Dapkutė A, Ryliškienė K. Erenumab effectiveness and safety: comparison of real-life data and clinical trial results. NS [Internet]. 2021 Dec. 30 [cited 2024 Jul. 19];25(3(89):138-46. Available from: https://www.journals.vu.lt/neurologijos_seminarai/article/view/27594

Abstract

Background. Erenumab was the first preventive medication targeted to the pathogenesis of migraine to reach Lithuanian market. Previously, evidence of the safety and efficacy of erenumab was supported only by clinical study results, but more recently, real-life data started to appear.

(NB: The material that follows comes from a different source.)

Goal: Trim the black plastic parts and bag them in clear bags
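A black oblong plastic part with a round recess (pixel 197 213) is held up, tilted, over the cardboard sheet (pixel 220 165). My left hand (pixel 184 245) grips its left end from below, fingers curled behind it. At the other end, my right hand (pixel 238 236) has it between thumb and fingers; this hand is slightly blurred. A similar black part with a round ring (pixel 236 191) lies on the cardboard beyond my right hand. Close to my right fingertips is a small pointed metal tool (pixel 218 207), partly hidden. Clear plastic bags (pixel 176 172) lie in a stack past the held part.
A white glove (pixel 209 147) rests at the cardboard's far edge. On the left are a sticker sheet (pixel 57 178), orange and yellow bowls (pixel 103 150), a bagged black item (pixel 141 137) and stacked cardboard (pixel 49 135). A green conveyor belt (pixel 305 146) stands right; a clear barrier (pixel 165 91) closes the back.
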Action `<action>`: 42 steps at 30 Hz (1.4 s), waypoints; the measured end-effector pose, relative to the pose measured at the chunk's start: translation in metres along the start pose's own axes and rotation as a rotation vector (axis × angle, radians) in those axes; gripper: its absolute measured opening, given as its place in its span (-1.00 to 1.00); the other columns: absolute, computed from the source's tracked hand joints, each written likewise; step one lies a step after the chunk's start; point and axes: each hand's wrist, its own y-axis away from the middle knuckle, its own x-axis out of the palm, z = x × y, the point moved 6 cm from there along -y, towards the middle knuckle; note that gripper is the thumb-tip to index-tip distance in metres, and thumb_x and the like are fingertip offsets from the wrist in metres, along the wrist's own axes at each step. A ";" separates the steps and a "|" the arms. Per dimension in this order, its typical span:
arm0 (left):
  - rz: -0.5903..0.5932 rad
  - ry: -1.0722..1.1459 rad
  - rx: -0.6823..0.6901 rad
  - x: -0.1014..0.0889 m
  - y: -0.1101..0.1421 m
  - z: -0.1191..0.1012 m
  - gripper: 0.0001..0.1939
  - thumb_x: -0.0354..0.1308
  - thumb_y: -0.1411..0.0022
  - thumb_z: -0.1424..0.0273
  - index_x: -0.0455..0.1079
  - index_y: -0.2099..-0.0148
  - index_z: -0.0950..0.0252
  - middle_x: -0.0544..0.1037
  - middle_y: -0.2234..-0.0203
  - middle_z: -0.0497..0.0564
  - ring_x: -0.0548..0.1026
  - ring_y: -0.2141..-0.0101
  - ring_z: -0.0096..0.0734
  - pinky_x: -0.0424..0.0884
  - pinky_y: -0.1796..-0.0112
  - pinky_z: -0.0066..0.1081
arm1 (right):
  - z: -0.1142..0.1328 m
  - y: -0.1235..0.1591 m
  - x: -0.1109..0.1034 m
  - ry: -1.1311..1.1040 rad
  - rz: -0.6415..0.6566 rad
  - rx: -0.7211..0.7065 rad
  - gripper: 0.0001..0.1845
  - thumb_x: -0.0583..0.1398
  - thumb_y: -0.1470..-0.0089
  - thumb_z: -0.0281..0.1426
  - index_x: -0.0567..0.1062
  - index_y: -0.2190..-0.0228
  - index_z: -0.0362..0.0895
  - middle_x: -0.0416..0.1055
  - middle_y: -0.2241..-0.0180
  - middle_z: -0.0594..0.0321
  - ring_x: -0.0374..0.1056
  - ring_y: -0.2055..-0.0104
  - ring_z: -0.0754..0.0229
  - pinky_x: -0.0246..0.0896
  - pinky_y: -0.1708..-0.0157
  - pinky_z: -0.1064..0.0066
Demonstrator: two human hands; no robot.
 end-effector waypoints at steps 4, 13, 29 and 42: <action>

The aim of this review is to compare erenumab clinical trial results with already published real-life data in terms of its effectiveness and safety.
Methods. Data search was performed in medical literature and international clinical trial databases. 9 clinical trials and 14 real-life data publications were included in this review.
Results. Erenumab significantly reduced monthly migraine, headache, and triptan usage days per month both in clinical trials and in real-life data reports. In real-life settings erenumab effectiveness proved to be even greater than in clinical trials. It was also confirmed that erenumab is an effective treatment for highly resistant chronic migraine. However, adverse event frequency was higher in real-life settings, and the most often observed adverse event was constipation. During long-term trials it was less prominent, therefore, it is hypothesized that constipation reduces with time and is highly dependent on lifestyle and dietary habits. No severe adverse events related to erenumab usage were observed in clinical trials, and in real-life settings, severe adverse events that might be related to erenumab usage were extremely rare. Treatment withdrawal was higher in real-life data reports and it was directly related to study duration. It was often caused by personal patient decision, pregnancy planning, and other non-safety related circumstances.
Conclusions. Erenumab effectiveness and safety was proved both by clinical trial results and by real-life data. The latter demonstrated greater erenumab effectiveness in real-life settings, as well as higher adverse event frequency and higher treatment withdrawal rate due to adverse events and unsatisfactory results.